Thursday, Nov. 3, the Museum of the Rockies hosted a lecture titled “Avatar: The Edges of Yellowstone.” The talk detailed a project that has been going on in Yellowstone National Park for the past nine years to bring students and professional architecture firms together in an effort to improve Yellowstone. The talk featured three speakers: Suzanne Lewis, the former superintendent of Yellowstone Park; Paul Bertelli, senior design principal and president of JLF & Associates; and John Brittingham, a full professor of architecture at MSU. Each speaker detailed their involvement in the project.
Starting in 2007, Yellowstone Park has hosted three major charrettes or “a time when people gather with a good amount of intensity to examine an issue and try to walk away with a better, more collective knowledge for having done so,” Lewis said. Each charrette was funded by the Yellowstone Park Foundation, a nonprofit dedicated to protecting, preserving, and enhancing Yellowstone. The purpose of these charrettes was to bring together professionals in the field of architecture and students to try to solve some of the major challenges Yellowstone faces. Some say Yellowstone is being “loved to death,” Lewis said, “4 million people seeking their personal experience in that Park is not sustainable, it’s not sustainable financially, it’s not sustainable socially without some major changes in the Park.” The hope of the charrettes was to create some viable solutions to these challenges.
The first charrette took place at Lake Lodge in 2007. Lake is an iconic area in Yellowstone and represents “one of the finest nationally significant examples of a historic park hotel” according to Brittingham. The goal of the Lake charrette was to find ways to restore historic buildings in this part of the park and connect the historical architectural assets with the natural landscape. The hope is to make Lake more accessible to visitors, allowing for more pathways that better access the lakefront and water, and allow visitors to walk away with a clearer understanding of the area and the ongoing fisheries conservation that has been taking place all around Yellowstone Lake.
The second charrette took place in 2009 at Old Faithful. Old Faithful is the most visited place in Yellowstone Park. Brittingham claimed that “overtime the Old Faithful developed area has become congested, confusing, and chaotic for the visitor,” and that “the experience of this natural place has lost much of its natural power.” This second charrette was aimed to better direct the flow of people so as to enhance each person’s experience while lessening congestion and crowding.
The last charrette took place in 2010 at Mammoth near the north entrance of Yellowstone. The historical significance of this area, namely the arch and the importance of the fort and military landscape, are overshadowed by crowding and parking dilemmas. This is also a part of the park that experiences routine encounters between elk and pedestrians. The charrette hoped to create a design that emphasized the historical significance and natural wonder of the area.

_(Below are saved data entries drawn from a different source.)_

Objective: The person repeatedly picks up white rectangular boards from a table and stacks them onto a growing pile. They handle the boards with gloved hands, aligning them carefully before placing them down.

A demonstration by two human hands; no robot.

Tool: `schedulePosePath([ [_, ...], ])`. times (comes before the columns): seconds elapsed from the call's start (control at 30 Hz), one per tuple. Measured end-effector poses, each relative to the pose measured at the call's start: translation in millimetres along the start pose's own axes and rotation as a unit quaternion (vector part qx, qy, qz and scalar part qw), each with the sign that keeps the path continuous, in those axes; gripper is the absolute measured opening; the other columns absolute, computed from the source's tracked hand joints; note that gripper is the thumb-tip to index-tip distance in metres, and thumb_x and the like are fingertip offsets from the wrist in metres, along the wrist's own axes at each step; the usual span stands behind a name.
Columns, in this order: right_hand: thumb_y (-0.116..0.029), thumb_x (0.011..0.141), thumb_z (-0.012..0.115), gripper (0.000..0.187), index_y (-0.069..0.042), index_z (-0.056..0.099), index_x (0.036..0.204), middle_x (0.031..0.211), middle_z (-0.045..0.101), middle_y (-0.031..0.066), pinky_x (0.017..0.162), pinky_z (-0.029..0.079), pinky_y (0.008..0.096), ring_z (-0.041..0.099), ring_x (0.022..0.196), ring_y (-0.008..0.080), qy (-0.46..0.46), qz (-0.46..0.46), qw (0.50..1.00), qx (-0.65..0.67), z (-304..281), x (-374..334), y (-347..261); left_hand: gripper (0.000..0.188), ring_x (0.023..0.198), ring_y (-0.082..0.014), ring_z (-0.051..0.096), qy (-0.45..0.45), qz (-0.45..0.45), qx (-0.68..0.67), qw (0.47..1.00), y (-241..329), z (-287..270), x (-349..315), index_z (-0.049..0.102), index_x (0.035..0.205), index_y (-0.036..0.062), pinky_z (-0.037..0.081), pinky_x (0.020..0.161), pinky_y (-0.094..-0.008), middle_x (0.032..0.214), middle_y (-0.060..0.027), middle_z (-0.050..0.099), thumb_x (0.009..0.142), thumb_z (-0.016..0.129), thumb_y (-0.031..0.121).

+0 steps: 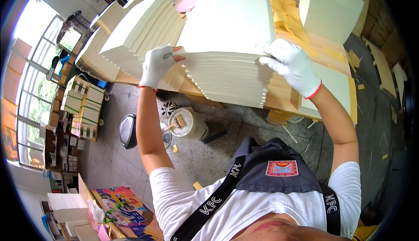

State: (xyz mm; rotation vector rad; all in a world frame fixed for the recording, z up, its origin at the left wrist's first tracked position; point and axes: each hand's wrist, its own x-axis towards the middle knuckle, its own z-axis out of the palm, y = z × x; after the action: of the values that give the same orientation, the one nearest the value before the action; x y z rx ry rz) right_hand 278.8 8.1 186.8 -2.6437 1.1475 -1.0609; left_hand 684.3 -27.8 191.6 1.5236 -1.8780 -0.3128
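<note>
White paper stack (224, 25), thick and made of many layers, lies on a wooden table (279, 88) directly between the wearer's two gloved hands, its broad top spreading away beyond them. Its layered front drops below the grip, and the side edges look stepped, like small teeth.

The left hand (158, 65) is at the top near-left corner, with two bare fingertips poking from the glove, slightly apart. The right hand (284, 60) is at the top near-right corner, thumb below the upper edge and fingers above it. I cannot tell whether either hand is clamped on layers or merely resting.

To handle the corners well, both hands are best kept level and pressing equally, so that upper layers neither skew nor bend. Gentle, even contact seems wise: a hard pinch could crease the edges.

Just left of the left hand stands another layered stack (144, 25), leaning and uneven, so that elbow and wrist should move with care. Beyond the right hand lie yellow paper strips (283, 16) and a tall white stack (329, 7); strays are best kept out from between layers.
</note>
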Motion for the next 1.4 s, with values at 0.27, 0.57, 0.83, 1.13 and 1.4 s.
schedulePosePath([
  [0.27,-0.021,0.093,0.065,0.025,-0.012,0.070,0.115,0.100,0.063,0.0110,0.079,0.052,0.0359,0.063,0.088,0.0279,0.018,-0.048,0.999,-0.012,6.9,-3.3,12.1,0.008,0.081,-0.0121,0.069,0.014,-0.011,0.049,0.999,42.5,1.5,-9.9,0.068,0.089,-0.0062,0.053,0.067,-0.0303,0.096,-0.0134,0.075,0.084,0.068,0.000],
  [0.57,-0.033,0.092,0.062,0.043,-0.019,0.061,0.133,0.124,0.062,0.0055,0.078,0.054,0.0407,0.063,0.089,0.0270,0.219,-0.109,0.968,-0.058,43.7,-59.4,26.6,0.039,0.113,-0.0303,0.064,0.331,0.172,0.201,0.906,110.5,72.8,-53.8,0.064,0.127,0.0004,0.052,0.097,-0.0393,0.129,-0.0167,0.064,0.090,0.072,0.008],
  [0.83,-0.032,0.093,0.060,0.036,-0.017,0.064,0.126,0.117,0.067,0.0141,0.094,0.051,0.0429,0.063,0.108,0.0344,0.138,0.339,0.928,0.071,49.7,-319.7,84.7,0.040,0.115,-0.0321,0.061,-0.128,0.376,-0.163,0.903,278.1,379.3,-85.9,0.065,0.122,0.0037,0.051,0.095,-0.0386,0.127,-0.0159,0.063,0.083,0.068,0.010],
  [1.13,-0.029,0.096,0.060,0.034,-0.014,0.066,0.126,0.121,0.067,0.0124,0.092,0.053,0.0371,0.066,0.106,0.0299,0.301,0.584,0.743,0.129,-14.7,-469.7,107.8,0.029,0.102,-0.0347,0.063,-0.303,0.610,0.082,0.727,407.9,601.3,-65.9,0.062,0.115,0.0111,0.053,0.087,-0.0447,0.116,-0.0139,0.062,0.086,0.063,0.015],
  [1.4,-0.024,0.096,0.063,0.031,-0.011,0.068,0.123,0.122,0.068,0.0111,0.094,0.052,0.0332,0.066,0.109,0.0258,0.400,0.607,0.651,0.220,7.3,-535.0,96.7,0.028,0.094,-0.0351,0.065,-0.433,0.661,0.188,0.584,459.1,629.9,-32.7,0.056,0.111,0.0121,0.054,0.080,-0.0458,0.102,-0.0146,0.062,0.085,0.064,0.018],
])
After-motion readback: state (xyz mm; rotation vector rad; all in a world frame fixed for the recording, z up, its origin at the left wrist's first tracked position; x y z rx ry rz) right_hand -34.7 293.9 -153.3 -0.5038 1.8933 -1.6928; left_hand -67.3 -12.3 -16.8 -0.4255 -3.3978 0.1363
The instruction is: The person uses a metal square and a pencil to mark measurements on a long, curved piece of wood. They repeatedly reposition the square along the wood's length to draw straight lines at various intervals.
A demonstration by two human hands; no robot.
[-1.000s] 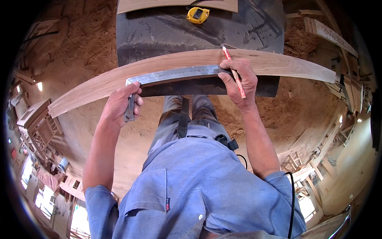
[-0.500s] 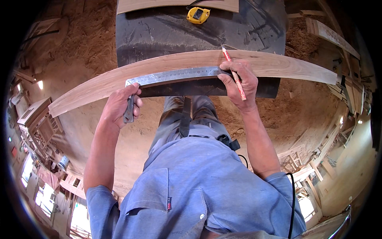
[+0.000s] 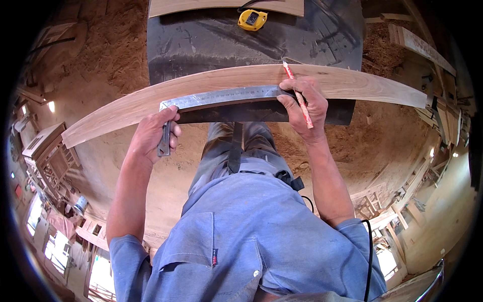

These charrettes were an exercise in brainstorming, creativity, collaboration and planning. Many people came together, almost all of whom volunteered their time to do so, from across a diverse landscape of experiences and skill sets to create designs that will help Yellowstone more sustainably host its 4 million yearly visitors. The outcomes of the charrettes were chronicled and were instrumental in Yellowstone’s latest comprehensive master planning efforts. Fellow attendee Dan Penoyer, a student in the college of Business at MSU, said, “it’s cool to see all these students doing stuff they’ve been learning in class in a way that is so beneficial to Yellowstone.”